* Instructions to follow: Show each line from the listing that includes the word "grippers".

* Collected data:
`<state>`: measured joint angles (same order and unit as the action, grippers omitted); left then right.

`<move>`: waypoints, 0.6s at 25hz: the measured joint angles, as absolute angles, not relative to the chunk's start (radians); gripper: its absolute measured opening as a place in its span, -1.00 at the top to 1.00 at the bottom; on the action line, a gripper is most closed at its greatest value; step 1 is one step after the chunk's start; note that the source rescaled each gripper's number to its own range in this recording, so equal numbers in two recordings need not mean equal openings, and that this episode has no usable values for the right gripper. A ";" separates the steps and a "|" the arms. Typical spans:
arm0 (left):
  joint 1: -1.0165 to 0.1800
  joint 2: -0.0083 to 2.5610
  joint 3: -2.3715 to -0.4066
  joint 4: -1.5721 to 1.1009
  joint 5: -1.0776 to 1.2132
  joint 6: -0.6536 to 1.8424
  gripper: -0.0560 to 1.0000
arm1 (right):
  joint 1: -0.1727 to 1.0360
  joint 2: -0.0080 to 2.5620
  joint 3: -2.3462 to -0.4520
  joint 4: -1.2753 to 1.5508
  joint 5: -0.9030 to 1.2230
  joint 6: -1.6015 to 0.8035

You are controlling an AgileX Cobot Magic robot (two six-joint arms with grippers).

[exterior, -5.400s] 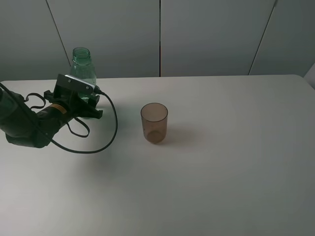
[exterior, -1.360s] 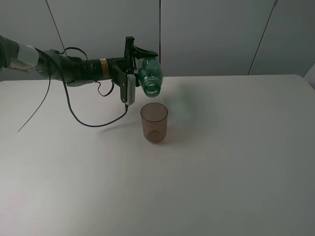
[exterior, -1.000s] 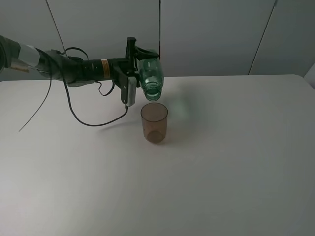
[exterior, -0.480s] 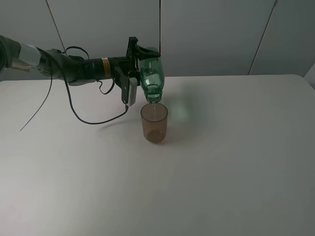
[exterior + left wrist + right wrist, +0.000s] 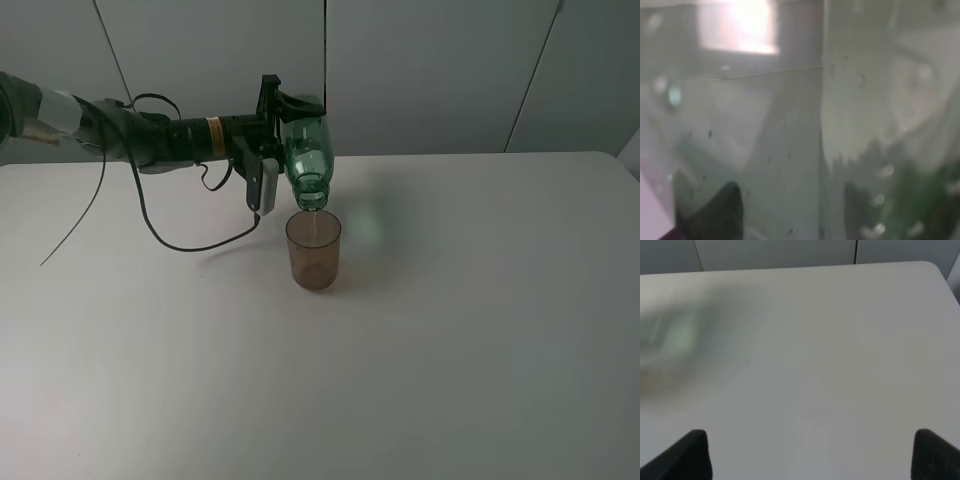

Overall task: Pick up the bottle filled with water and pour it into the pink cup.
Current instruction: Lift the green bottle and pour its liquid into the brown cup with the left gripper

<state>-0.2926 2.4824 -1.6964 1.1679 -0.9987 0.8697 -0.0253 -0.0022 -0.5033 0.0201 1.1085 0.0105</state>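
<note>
The bottle (image 5: 306,155) sits between the fingers of the left tool (image 5: 287,125), tipped neck-down. The pink cup (image 5: 314,252) stands on the bench (image 5: 450,330) just below the tool's tips, its rim right under the bottle's mouth.

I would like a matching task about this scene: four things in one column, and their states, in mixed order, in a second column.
Things:
1. the bottle
2. the pink cup
3. the left gripper
4. the right gripper

States:
a. stands upright on the table
b. open, holding nothing
c. tilted neck down over the cup
d. shut on the bottle

Pairs: 1-c; 2-a; 3-d; 4-b
</note>
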 joint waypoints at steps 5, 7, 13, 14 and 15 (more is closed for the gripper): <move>-0.298 2.466 -1.696 1.164 -0.996 0.874 0.89 | -0.025 -0.002 -0.503 0.020 1.109 0.010; -0.299 2.466 -1.696 1.164 -0.994 0.876 0.89 | -0.025 -0.002 -0.503 0.020 1.109 0.010; -0.299 2.460 -1.696 1.166 -0.990 0.914 0.89 | -0.025 -0.002 -0.503 0.020 1.109 0.010; -0.299 2.458 -1.696 1.166 -0.988 0.919 0.89 | -0.025 -0.002 -0.503 0.020 1.109 0.010; -0.301 2.456 -1.696 1.166 -0.988 0.919 0.89 | -0.025 -0.002 -0.503 0.020 1.109 0.010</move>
<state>-0.3006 2.4559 -1.6964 1.1665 -0.9879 0.9192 -0.0253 -0.0022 -0.5033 0.0201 1.1085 0.0105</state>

* Response to this exercise:
`<state>`: measured joint angles (same order and unit as the action, grippers omitted); left then right.
You are controlling an AgileX Cobot Magic robot (two six-joint arms with grippers).

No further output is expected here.